**EXERCISE DESCRIPTION:** Where does the string "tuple" appear in the listing below? Copy every line where it does.

**MATERIAL SUPPLIED:**
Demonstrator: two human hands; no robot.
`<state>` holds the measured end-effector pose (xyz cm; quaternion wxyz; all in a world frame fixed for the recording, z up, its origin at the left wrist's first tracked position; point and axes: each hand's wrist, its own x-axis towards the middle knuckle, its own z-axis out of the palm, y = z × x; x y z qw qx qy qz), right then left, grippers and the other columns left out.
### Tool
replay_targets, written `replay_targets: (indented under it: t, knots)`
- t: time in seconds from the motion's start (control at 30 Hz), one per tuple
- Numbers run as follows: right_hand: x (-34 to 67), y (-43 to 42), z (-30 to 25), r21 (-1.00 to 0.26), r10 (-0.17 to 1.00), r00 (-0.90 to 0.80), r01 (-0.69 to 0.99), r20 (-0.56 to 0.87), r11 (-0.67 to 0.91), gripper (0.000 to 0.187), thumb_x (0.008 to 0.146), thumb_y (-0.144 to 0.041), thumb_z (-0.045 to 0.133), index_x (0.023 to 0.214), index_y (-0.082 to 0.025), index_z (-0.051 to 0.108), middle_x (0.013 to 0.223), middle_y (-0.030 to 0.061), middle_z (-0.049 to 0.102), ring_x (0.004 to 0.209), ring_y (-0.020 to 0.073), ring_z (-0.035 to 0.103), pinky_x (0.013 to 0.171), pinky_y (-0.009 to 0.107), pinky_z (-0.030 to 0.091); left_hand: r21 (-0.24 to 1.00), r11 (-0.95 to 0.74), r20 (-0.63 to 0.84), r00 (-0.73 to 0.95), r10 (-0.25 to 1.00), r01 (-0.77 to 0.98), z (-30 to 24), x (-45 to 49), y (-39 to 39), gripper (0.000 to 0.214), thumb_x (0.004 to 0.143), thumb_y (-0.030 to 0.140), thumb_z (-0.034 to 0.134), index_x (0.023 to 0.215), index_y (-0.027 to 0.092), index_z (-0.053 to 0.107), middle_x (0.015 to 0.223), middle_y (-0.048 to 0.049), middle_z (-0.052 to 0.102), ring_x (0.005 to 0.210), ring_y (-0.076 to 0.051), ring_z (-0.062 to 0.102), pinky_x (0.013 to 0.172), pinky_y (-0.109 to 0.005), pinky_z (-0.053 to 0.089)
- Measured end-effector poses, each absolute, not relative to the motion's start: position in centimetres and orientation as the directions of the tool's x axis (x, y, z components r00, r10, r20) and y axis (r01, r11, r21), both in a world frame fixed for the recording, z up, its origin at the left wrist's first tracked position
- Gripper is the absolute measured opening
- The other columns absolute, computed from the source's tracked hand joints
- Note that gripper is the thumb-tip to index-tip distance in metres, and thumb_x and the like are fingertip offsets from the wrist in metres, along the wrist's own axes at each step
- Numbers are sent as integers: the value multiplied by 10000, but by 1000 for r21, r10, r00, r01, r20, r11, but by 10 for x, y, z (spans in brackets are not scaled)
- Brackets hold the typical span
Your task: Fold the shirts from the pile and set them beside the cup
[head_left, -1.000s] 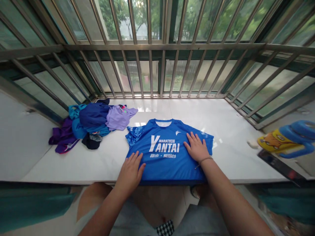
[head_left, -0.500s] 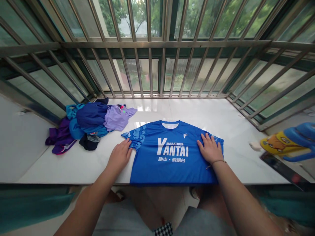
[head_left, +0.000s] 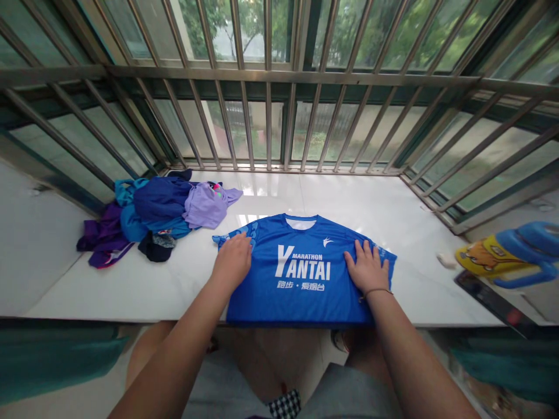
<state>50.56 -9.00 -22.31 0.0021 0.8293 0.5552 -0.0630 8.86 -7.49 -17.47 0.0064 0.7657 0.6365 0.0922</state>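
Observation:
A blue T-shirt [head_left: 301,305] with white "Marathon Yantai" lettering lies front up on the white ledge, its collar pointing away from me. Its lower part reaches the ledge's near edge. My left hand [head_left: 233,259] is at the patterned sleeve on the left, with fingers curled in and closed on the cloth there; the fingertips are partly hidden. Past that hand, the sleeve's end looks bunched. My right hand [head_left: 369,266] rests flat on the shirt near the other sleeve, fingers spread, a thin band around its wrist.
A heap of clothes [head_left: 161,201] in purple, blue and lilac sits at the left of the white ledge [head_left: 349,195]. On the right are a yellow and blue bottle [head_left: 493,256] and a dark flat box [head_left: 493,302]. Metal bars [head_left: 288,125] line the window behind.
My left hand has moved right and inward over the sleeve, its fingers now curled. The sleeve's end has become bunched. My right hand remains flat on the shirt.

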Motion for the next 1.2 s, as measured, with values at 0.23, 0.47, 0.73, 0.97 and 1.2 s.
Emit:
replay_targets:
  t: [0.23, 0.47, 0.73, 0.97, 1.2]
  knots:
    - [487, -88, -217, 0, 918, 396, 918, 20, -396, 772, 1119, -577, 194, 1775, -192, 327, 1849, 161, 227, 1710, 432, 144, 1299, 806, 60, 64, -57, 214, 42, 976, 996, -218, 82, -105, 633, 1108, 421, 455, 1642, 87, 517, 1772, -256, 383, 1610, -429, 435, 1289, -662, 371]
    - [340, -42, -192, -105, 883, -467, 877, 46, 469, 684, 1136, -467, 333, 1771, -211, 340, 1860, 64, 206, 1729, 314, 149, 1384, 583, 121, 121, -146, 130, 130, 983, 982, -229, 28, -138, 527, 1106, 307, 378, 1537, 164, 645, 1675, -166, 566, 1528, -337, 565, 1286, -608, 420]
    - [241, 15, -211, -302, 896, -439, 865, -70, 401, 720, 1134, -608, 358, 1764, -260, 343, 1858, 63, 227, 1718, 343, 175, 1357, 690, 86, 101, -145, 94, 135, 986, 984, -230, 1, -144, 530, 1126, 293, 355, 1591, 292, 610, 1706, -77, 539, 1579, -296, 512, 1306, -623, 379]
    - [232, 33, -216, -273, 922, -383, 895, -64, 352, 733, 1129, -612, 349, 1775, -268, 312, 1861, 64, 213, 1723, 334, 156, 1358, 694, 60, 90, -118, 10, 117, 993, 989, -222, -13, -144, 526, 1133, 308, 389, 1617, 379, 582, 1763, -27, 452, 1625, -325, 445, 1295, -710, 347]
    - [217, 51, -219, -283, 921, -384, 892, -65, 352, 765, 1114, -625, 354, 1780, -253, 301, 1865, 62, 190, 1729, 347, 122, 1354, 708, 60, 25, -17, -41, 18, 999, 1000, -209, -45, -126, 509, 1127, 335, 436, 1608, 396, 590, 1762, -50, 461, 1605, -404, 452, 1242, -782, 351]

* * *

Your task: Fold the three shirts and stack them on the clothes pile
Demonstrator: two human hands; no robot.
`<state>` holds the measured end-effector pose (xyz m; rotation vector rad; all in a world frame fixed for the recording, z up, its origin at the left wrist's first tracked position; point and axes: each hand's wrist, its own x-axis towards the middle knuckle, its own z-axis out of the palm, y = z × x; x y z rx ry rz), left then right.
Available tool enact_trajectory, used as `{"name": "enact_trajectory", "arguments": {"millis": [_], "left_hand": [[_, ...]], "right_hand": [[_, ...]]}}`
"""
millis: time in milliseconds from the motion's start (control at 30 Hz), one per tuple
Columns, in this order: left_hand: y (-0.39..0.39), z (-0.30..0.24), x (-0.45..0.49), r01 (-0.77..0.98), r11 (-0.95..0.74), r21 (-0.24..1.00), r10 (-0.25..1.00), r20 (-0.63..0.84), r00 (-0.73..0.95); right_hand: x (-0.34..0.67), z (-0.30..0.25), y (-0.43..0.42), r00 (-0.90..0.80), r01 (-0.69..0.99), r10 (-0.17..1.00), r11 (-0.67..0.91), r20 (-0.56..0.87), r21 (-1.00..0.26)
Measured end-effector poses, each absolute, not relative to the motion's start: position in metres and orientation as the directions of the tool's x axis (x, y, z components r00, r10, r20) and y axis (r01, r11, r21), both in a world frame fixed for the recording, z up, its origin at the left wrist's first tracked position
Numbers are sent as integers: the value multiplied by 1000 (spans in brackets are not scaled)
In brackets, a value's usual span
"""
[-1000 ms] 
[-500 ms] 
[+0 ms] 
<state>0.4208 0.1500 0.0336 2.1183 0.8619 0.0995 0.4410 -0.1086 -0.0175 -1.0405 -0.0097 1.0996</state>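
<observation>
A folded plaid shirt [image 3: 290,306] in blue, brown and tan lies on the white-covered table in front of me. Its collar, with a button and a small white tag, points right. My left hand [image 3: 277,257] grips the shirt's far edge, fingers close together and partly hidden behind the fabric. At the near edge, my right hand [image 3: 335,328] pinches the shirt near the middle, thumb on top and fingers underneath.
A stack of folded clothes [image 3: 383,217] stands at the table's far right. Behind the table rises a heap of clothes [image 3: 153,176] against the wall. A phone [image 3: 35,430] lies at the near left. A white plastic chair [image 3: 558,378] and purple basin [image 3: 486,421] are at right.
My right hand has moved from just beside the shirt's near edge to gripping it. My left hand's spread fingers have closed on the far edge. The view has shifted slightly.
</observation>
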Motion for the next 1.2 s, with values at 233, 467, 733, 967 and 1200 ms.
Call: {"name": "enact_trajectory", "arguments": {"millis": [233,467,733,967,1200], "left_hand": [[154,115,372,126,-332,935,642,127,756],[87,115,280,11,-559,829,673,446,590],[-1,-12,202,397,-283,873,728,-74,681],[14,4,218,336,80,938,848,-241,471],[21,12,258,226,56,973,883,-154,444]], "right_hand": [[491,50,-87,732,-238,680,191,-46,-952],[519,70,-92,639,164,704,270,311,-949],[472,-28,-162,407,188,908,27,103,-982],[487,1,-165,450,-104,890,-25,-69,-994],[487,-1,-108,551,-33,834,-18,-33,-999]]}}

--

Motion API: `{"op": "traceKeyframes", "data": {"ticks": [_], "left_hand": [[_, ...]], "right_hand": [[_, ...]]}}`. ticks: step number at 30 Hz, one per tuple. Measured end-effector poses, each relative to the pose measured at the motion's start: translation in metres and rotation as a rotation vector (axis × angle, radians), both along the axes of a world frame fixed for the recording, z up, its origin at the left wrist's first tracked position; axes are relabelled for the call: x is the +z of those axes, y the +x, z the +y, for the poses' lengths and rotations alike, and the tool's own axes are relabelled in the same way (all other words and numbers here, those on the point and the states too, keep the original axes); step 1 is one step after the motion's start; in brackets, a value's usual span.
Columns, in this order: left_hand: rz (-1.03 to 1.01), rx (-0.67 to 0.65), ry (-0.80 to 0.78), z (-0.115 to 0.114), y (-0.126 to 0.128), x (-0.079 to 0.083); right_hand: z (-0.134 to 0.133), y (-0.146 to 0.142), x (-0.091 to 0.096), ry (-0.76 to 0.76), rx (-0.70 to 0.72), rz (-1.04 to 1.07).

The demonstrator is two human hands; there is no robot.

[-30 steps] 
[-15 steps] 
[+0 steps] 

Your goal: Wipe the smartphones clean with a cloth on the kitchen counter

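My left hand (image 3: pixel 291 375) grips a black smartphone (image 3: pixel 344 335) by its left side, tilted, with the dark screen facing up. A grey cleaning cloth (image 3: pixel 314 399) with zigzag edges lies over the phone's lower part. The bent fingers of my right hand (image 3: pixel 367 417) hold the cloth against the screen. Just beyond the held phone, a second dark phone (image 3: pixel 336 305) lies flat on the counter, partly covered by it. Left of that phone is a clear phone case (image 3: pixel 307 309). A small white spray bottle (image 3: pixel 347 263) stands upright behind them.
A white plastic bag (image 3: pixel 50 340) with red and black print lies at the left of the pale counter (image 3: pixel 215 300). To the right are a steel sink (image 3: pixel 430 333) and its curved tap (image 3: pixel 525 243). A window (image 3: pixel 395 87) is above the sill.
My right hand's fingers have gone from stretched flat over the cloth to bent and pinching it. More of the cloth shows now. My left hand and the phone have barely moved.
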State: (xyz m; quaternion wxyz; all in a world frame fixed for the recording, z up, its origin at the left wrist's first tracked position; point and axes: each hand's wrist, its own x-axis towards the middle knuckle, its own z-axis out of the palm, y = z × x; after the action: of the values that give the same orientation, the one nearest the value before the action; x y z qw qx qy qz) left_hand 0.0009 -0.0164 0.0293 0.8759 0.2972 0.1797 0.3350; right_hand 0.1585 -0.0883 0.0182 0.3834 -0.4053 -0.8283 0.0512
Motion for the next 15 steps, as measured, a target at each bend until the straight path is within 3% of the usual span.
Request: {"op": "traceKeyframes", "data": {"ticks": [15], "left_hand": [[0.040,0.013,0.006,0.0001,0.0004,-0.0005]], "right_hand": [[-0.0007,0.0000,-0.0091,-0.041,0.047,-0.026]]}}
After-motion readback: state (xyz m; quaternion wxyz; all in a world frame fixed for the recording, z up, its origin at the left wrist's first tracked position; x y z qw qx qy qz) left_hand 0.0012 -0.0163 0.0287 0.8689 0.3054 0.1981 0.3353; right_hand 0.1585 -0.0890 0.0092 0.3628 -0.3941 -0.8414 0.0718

**PROBLEM SOLUTION:**
- t: time in seconds from the motion's start (control at 30 Hz), one per tuple
millis: time in milliseconds from the motion's start (control at 30 Hz), one per tuple
Motion API: `{"op": "traceKeyframes", "data": {"ticks": [_], "left_hand": [[_, ...]], "right_hand": [[_, ...]]}}`. ticks: step number at 30 Hz, one per tuple. Measured end-effector poses, each relative to the pose measured at the motion's start: translation in metres and rotation as a rotation vector (axis × angle, radians), both along the axes of a world frame fixed for the recording, z up, its origin at the left wrist's first tracked position; axes are relabelled for the call: x is the +z of those axes, y the +x, z the +y, for the poses' lengths and rotations alike, and the tool's own axes are relabelled in the same way (all other words and numbers here, those on the point and the states too, keep the original axes); step 1 is one step after the motion's start; in brackets, a value's usual span.

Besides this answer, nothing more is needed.